Kirche kann sich im Netz nur so darstellen, wie sie analog schon ist. Kann es sein, dass einige Kritiker*innen deshalb besonders entsetzt sind, weil diese Art des öffentlichen Glaubens sie in ihrer Eitelkeit kränkt: „Wie, die gehören auch dazu!?“ und „Was sollen nur die Leute denken?!“. Jana Highholder mag eine Fehlbesetzung sein, aber der Posten der EKD-Pressesprecher*in wurde auch nie ausgeschrieben!

Schwierig ist in diesem Kontext nicht der Alleinvertretungsanspruch, den die Kritiker*innen Highholder antragen, sondern dass ihr Kanal der einzige offizielle EKD-Jugendkanal ist. Das sieht man auch bei der aej so: „Jana“ sei ein erster Versuch gewesen, aus dem man viel gelernt habe. Zum Beispiel, dass die Vielfalt innerhalb der Evangelischen Jugend nach mehreren Kanälen verlangt, die diese auch wiederspiegeln.

Wie geht es weiter?

Ende April läuft das Projekt erst einmal planmäßig aus. Der Rat der EKD wird beraten, ob „Jana“ weiterfinanziert wird. Die aej wünscht sich weitere Kanäle, die verschiedene Aspekte jugendlichen Christseins vorstellen und andere Zielgruppen erreichen. Daran will sie sich gerne beteiligen. Wenn es allein bei „Jana“ bliebe, besteht an einer weiteren Mitarbeit bei der aej kein Interesse. Dann bliebe allein das gep übrig.

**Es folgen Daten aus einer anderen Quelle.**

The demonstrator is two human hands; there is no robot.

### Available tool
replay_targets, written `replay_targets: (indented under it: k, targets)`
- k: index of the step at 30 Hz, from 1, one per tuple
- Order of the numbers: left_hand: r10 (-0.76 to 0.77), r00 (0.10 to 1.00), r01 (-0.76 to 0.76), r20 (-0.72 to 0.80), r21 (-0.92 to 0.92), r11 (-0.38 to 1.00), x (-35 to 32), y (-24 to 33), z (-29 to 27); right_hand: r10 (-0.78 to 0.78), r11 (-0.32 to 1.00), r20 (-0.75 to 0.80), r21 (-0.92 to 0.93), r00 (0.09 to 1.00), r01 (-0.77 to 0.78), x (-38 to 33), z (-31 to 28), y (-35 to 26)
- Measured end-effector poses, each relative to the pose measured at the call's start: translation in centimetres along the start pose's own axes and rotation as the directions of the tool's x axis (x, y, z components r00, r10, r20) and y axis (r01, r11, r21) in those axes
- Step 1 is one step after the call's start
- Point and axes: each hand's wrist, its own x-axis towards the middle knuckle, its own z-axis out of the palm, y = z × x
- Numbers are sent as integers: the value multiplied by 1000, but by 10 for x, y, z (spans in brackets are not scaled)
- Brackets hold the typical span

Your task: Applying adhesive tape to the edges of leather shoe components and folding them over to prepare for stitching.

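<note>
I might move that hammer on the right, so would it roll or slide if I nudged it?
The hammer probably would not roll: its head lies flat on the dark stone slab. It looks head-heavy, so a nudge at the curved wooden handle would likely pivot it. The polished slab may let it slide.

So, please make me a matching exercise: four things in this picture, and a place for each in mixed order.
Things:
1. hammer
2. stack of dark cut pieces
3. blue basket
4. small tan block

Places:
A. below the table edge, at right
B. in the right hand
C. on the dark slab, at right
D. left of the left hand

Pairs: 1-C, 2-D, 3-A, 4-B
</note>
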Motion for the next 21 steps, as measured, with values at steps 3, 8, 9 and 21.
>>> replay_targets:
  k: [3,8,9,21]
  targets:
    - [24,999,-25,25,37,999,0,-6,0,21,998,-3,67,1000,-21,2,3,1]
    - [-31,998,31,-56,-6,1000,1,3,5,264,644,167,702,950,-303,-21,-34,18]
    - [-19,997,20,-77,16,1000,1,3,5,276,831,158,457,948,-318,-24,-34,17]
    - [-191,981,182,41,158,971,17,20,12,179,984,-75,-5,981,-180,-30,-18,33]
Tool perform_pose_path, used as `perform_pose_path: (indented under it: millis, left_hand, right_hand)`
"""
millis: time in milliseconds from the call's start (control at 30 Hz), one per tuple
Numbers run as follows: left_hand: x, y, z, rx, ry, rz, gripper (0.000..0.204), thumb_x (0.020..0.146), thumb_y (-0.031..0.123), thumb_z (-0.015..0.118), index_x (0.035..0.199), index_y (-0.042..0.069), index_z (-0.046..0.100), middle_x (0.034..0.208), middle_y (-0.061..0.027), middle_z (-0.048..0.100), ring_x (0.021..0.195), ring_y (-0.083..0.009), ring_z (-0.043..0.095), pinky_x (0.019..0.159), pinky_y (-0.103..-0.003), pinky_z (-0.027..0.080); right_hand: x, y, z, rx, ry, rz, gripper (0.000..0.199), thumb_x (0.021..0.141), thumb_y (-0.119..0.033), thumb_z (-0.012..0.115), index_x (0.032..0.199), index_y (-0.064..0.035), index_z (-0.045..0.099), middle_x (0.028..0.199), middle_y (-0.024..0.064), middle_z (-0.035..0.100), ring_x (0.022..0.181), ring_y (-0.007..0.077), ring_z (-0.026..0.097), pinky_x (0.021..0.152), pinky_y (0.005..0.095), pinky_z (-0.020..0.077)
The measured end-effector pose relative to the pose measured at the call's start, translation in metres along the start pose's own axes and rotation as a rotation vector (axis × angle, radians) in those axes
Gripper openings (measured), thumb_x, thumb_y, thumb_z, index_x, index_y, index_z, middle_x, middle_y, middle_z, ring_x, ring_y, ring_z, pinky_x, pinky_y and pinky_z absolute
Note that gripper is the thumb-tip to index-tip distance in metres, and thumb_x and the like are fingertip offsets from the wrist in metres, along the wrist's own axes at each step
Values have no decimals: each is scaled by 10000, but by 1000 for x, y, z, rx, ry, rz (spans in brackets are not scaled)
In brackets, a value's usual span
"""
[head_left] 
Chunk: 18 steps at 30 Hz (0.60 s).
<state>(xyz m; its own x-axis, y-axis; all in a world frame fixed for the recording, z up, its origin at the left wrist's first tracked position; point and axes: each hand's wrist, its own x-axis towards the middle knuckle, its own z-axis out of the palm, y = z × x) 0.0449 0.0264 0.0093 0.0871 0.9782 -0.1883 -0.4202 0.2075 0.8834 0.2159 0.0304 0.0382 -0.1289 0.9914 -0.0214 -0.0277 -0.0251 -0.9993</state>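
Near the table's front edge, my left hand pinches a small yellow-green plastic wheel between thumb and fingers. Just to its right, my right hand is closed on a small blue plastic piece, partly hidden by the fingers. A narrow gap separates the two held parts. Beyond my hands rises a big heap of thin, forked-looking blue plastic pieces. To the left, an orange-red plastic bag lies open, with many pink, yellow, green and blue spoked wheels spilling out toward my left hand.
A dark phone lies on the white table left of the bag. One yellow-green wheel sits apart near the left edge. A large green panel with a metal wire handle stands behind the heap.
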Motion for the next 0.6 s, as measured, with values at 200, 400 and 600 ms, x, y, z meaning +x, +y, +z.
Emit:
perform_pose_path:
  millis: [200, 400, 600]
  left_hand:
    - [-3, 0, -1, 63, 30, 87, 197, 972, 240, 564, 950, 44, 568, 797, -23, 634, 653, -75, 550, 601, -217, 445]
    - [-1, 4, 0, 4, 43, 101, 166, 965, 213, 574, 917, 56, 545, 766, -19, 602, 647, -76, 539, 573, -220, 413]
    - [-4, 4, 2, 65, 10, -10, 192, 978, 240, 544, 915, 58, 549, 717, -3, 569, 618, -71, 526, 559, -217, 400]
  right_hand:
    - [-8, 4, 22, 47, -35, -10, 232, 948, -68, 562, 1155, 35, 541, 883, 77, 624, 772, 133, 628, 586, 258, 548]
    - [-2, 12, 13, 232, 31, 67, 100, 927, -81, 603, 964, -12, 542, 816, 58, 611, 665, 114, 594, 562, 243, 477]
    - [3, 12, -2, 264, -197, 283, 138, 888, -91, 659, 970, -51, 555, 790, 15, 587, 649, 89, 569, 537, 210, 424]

Ohne die inhaltliche Verknüpfung mit zielgruppenkompetenten Akteur*innen aus der Kirche aber wird jeder Kanal zur PR-Maßnahme – und braucht’s das?

Der Rat hat bei seiner Entscheidung neben der inhaltlichen Perspektive auch zu entscheiden, ob sich der Mitteleinsatz gelohnt hat und gar eine Erhöhung für weitere Kanäle rechtfertigt. Dafür spricht durchaus der Erfolg des Angebots, wenn man einmal von den reinen Klickzahlen absieht.

Von mediakraft wurde der Kirche für das erste Jahr eine Abonnentenzahl von 10 000 prognostiziert, inzwischen hat der Kanal 12 000 Abonnent*innen. Außerdem provozieren die Videos Reaktionen von Nutzer*innen in einer Zahl und Qualität, die mit anderen kirchlichen Medienangeboten wie dem „Wort zum Sonntag“ mithalten können. Allein, das „Jana“-Publikum ist deutlich jünger als „Wort zum Sonntag“-Zuschauer*innen und Christ & Welt-Leser*innen, wie Auswertungen zeigen.

Ein ähnlicher Erfolg ist weiteren EKD-YouTube-Kanälen durchaus zuzutrauen – auch solchen mit einer deutlich progressiven Ausrichtung. Dafür gibt es in der EKD und in der Evangelischen Jugend genug Ansprechpartner*innen, wenn der Rat den Weg beim Geld frei macht.